Sandstone reservoir with combination drives and injection
This page provides a reservoir management case study for a sandstone reservoir with combination drive supplemented with gas and water injection.
Background and geological information
This field produces from a structure that lies above a deep-seated salt dome (salt has been penetrated at 9,000 ft) and has moderate fault density. A large north/south trending fault divides the field into east and west areas. There is hydraulic communication across the fault. Sands were deposited in aeolian, fluvial, and deltaic environments made up primarily of a meandering, distributary flood plain. Reservoirs are moderate to well sorted; grains are fine to very fine with some interbedded shales. There are 21 mapped producing zones separated by shales within the field but in pressure communication outside the productive limits of the field. The original oil column was 400 ft thick and had an associated gas cap one-third the size of the original oil column. Porosity averages 30%, and permeability varies from 10 to 1500 md.
The primary recovery mechanism was a combination of a strong, directional waterdrive in the eastern part of the field, solution-gas drive in the western part of the field, and gas-cap expansion. Initial screened openhole completions resulted in uneven water advance caused by permeability differences between zones. A workover program converted all wells to selective, single-zone completions that allowed better control of aquifer advance. The directional waterdrive resulted in gas-cap tilting to the west despite return of all produced gas to the gas cap and extraneous water production on the east side. Water injection around the downdip periphery of the western part of the field was used to:
- Waterflood the western area
- Equalize pressure between east and west areas
- Prevent gas-cap tilting
Because of low dip, recovery by gas-cap expansion was a less efficient recovery mechanism.
When field oil production declined to 4,500 B/D with 98% water cut and an average gas oil ratio (GOR) of 30 Mcf/bbl, gas sales were necessary to maintain acceptable profitability. When gas-cap depressuring was initiated, remaining oil production was thought to be coming from low permeability, thin intervals that would be affected minimally by accelerated water influx accompanying depressuring. Oil production is expected to continue well beyond the time the gas cap is depleted. Gas will be trapped behind advancing water, but reservoir-pressure decline will result in percolation of liberated dissolved gas from the residual oil in the water-invaded zone. This analysis came from a tank-type reservoir simulation model. To date, reservoir pressure has declined from 2,150 to 1,525 psi because the aquifer has been unable to offset the increased withdrawal rates.

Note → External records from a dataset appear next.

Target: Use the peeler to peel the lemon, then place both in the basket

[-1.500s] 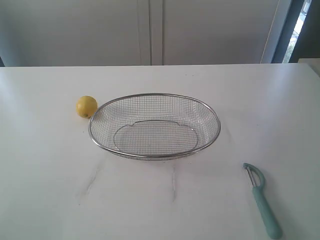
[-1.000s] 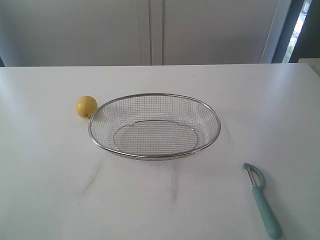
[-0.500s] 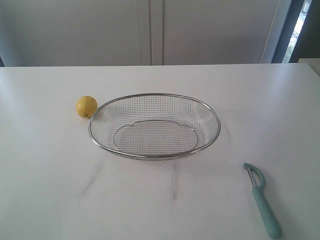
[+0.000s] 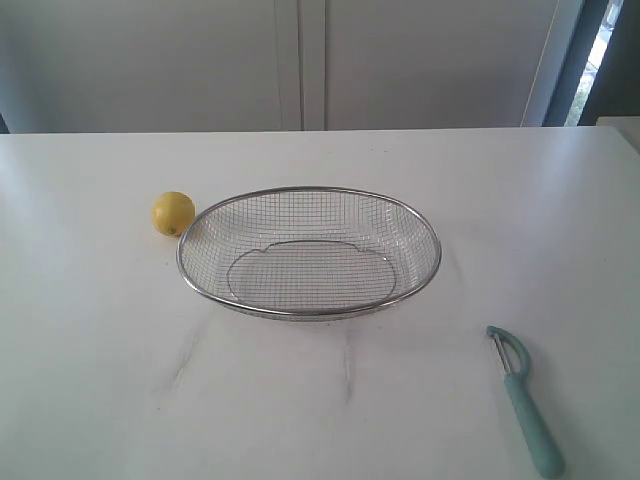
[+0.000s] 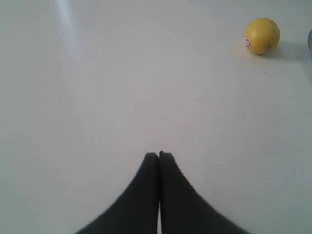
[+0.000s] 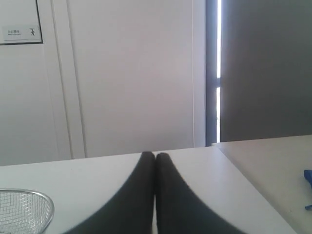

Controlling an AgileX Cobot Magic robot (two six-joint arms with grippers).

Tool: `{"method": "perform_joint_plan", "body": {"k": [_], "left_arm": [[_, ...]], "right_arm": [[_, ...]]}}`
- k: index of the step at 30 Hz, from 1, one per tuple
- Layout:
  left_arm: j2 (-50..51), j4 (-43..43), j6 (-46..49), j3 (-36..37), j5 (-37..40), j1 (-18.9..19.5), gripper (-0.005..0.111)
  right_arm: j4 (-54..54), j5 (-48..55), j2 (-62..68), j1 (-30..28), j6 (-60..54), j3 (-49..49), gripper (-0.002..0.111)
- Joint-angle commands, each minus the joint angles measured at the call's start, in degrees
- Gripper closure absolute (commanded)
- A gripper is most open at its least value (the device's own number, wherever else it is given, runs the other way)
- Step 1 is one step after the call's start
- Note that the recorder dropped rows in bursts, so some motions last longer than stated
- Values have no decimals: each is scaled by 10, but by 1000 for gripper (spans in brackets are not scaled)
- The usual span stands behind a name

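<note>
The small yellow lemon point(image 4: 173, 213) rests on the white table just left of the silver wire basket point(image 4: 308, 192), which holds nothing. The teal-handled peeler point(image 4: 526, 400) lies at the front right, metal head toward the basket. Neither arm shows in the exterior view. In the left wrist view my left gripper point(image 5: 159, 155) is shut with nothing in it, well short of the lemon point(image 5: 262, 35), which carries a small round sticker. My right gripper point(image 6: 155, 155) is shut on nothing above the table; a piece of the basket's rim point(image 6: 34, 194) shows in that view's corner.
White cabinet doors point(image 4: 300, 60) stand behind the table. A second white surface point(image 6: 273, 161) adjoins the table on the right, with a blue object point(image 6: 308, 178) at its edge. Faint grey smears point(image 4: 185, 360) mark the tabletop in front of the basket.
</note>
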Motion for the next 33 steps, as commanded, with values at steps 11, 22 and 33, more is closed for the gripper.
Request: {"method": "perform_joint_plan", "body": {"k": [11,22,33], "left_arm": [[-3,-2,-3,2,0,1,107],[-3,-2,-3,2,0,1,107],[-3,-2,-3,2,0,1,107]], "right_arm": [[5,-63,-4,2,2,3,108],[11,-92,-4,2,49,3,108],[57,-77,77,2,50,2,108]]}}
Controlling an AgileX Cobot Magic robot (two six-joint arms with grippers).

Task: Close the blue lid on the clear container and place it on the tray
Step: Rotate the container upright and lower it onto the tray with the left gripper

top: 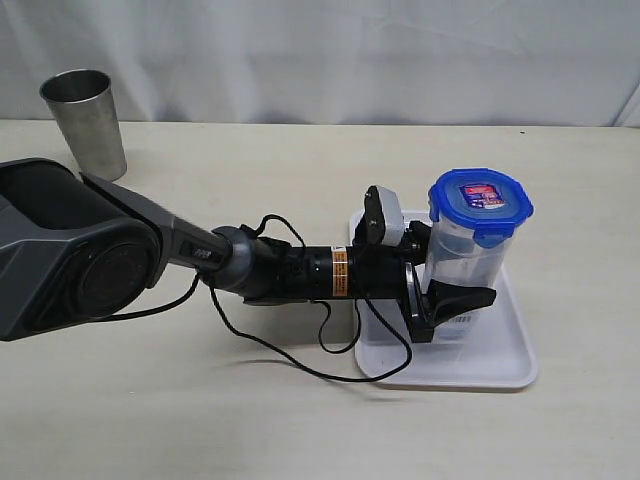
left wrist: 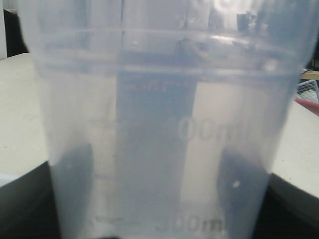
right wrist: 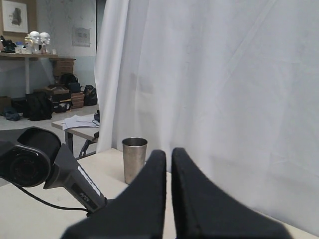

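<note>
From outside, the left pincer [top: 452, 270] reached in over the near-left edge of the tray [top: 500, 360] and gripped the clear container [top: 468, 250] around its lower half. The container stood upright over the tray's middle with the blue lid [top: 480, 200] on top. Its base was hidden behind the pincer, so I could not tell whether it rested fully on the tray or hung just above it. If it was above, letting go would likely drop it and tip such a tall, narrow thing. One lid flap hung down at the front, but the others could not be judged, and a loose lid might pop off with any knock. A steel cup [top: 85, 120] stood on the table [top: 250, 420], well apart from the tray and out of harm's way. From the left wrist, the container filled the picture between the dark fingers [left wrist: 22, 209]. A pincer pulled back before it had opened wide enough would probably drag the container off the tray. From the right wrist, the right pincer [right wrist: 168, 155] was closed on nothing, far from the tray, and looked no threat.
</note>
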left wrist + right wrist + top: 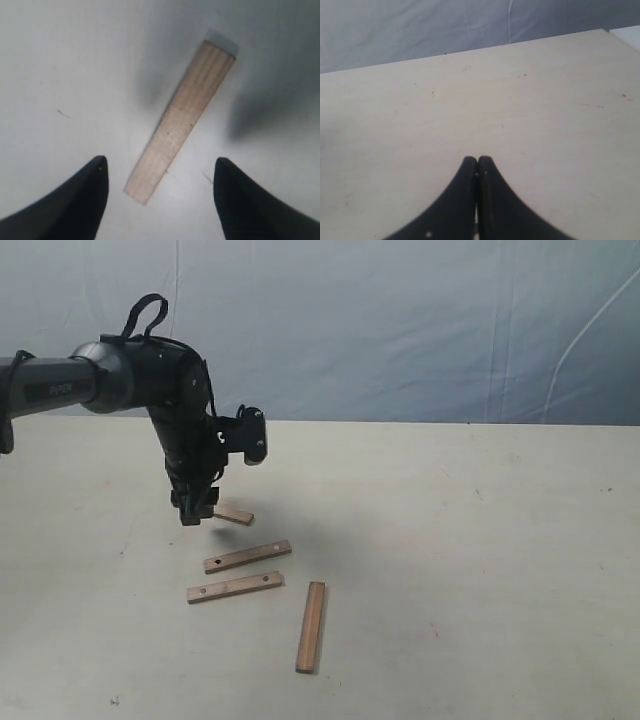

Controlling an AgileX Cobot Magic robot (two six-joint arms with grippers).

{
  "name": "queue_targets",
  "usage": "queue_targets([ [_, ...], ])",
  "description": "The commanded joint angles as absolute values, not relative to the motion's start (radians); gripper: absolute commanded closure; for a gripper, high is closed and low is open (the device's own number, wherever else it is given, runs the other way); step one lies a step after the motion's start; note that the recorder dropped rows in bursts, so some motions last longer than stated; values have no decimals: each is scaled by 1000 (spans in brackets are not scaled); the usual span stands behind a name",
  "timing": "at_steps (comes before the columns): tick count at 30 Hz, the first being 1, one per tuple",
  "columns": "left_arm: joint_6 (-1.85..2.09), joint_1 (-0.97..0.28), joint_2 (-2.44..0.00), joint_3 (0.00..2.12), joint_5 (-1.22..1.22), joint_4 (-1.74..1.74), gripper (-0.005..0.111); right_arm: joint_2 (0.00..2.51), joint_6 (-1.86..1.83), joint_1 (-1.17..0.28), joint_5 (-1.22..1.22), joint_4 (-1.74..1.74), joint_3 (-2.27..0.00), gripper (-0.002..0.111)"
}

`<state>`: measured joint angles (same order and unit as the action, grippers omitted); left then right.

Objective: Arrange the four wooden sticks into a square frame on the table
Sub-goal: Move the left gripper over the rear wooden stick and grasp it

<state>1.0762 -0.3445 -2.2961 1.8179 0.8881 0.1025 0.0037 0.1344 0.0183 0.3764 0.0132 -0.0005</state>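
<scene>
Four wooden sticks lie loose on the table (450,540), forming no square. One stick (235,514) lies half hidden under my left gripper (195,510); in the left wrist view this stick (182,120) lies flat between and beyond the open fingertips (97,170), untouched. Two sticks with dark holes (247,556) (234,587) lie roughly parallel nearer the front. A fourth stick (311,626) lies lengthwise to their right. My right gripper (478,161) is shut on nothing over bare table and is out of the exterior view.
A blue-grey wrinkled backdrop (400,320) rises behind the table's far edge. The left arm (120,380) reaches in from the left. A white strip (627,34) shows past the table's corner in the right wrist view.
</scene>
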Motion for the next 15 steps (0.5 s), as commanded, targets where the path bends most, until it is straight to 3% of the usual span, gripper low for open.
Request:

Frac packing has provided sand control and near-wellbore stimulation. Conventional gravel packing also has been used when water proximity has been a concern. Plugback workovers and additional well conversions will be used to achieve maximum gas recovery. Original development was on 20-acre spacing. Selective infill drilling has been used to improve the sweep of injected water and to drain isolated parts of various zones.
The combined recovery factor for all the recovery mechanisms is 66% of original oil in place (OOIP). A contributing factor to this high recovery is a mixed wettability rock yielding waterdrive residual oil saturation of 12 to 13%, based on single-well chemical-tracer tests.
Field surveillance and management
There have been several major reservoir studies of the field during its history to determine and upgrade the depletion strategy. There also has been a sustained surveillance program to monitor reservoir performance. Surveillance has focused on:
- Maintaining liquid injection-production balance
- Monitoring area pressures
- Use of cased-hole logging to monitor gas/oil contacts (GOCs)
Several segment and individual well simulation models have been used throughout the life of the field to better understand the waterfront movement, to adjust injection and offtake locations, and to mitigate bypassing of oil. Cased-hole logging programs (neutron or pulsed neutron) are now conducted at 3-month intervals to monitor the uneven water advance. Reservoir pressure is measured monthly. Pulsed-neutron logs are proving very valuable in locating bypassed oil in the shaley sand sections. Pressure maintenance by waterdrive and injection has permitted wells to produce by natural flow/artificial lift. This allowed cost-effective tubing logging and pressure surveillance.